The one source of hope in The Interim appears to be literature—throughout Hilbig’s work, writing is pretty much the only thing that keeps absolute despair at bay. C’s alcoholism is fueled by his writer’s block, which the drinking doesn’t help. While C. shares many of Hilbig’s biographical details, they differ in their literary productivity. Hilbig’s mechanisms were never quite so jammed up: in just over twenty years, he published thirteen books of fiction, three poetry volumes, and a handful of other texts. Writing, for him, meant dipping into the world’s essential sludge and emerging with some sense of renewal. His Gothic dissolutions can be unsettling, but their upside is something like negative capability: whatever gets dissolved can also be reconstituted.

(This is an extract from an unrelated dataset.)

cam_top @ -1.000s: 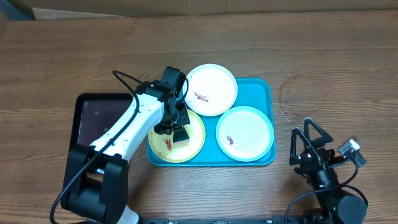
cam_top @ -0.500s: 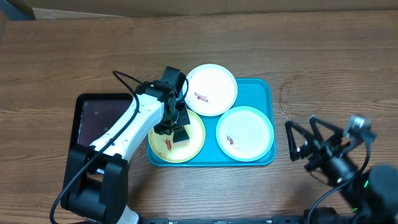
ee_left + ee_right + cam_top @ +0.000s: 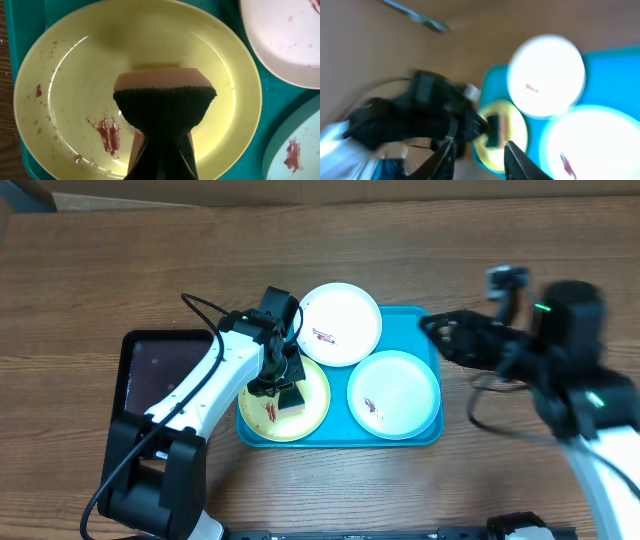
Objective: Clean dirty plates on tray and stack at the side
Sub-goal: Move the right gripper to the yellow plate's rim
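The left pincer [image 3: 283, 383] clamps a sponge [image 3: 165, 100] onto the yellow-green plate [image 3: 65, 75] at the lower left of the turquoise tray [image 3: 340, 438]. The right pincer [image 3: 480, 146], blurred, hangs partly parted and empty near the tray's upper right corner. The white plate [image 3: 345, 315] and the mint plate [image 3: 400, 385] lie smeared on the tray too and none is stacked, so the job looks barely begun.

No writing, label, brand, number or sign can be read on the dirty plates [image 3: 340, 323], the tray [image 3: 428, 317] or the surface [image 3: 150, 260]; the right wrist view is blurred.
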### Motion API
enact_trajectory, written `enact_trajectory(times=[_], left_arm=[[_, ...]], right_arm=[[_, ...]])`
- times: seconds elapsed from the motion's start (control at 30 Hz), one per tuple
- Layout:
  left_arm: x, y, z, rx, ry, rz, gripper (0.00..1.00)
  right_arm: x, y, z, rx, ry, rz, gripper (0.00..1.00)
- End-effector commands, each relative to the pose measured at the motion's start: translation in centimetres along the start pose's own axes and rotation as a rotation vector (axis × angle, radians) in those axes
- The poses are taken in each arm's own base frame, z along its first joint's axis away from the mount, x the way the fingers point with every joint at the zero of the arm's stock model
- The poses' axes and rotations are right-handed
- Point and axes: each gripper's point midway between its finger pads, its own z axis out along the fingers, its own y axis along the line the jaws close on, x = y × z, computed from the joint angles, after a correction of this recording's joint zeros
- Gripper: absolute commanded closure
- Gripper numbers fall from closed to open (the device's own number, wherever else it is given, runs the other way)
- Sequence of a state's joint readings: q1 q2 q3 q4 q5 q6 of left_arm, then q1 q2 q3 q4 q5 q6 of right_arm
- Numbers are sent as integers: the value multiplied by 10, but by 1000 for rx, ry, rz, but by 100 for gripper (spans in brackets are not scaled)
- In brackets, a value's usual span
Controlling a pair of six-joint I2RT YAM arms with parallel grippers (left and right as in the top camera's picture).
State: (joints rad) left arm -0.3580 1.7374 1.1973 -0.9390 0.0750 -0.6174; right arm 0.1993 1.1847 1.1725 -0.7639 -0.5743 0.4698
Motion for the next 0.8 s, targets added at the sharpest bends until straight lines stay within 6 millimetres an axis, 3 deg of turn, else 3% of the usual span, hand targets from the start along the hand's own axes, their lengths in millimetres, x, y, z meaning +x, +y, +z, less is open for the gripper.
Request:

The tragedy of The Interim is that C. is unable to perform this act of regeneration—and so he turns to the bottle, an alternative oblivion, one that makes him generate vomit rather than verse. Drunk somewhere in the luxurious West, he can “do nothing now but sit there motionless, slowly perishing and waiting for this interim to end.” Hilbig, too, was a melancholic drinker. But he was able to write, and write brilliantly. In doing so, he found a way to take his fractured autobiography—his inability to digest Germany’s present and past—and generate something that would last beyond the inbetweenness of his own life.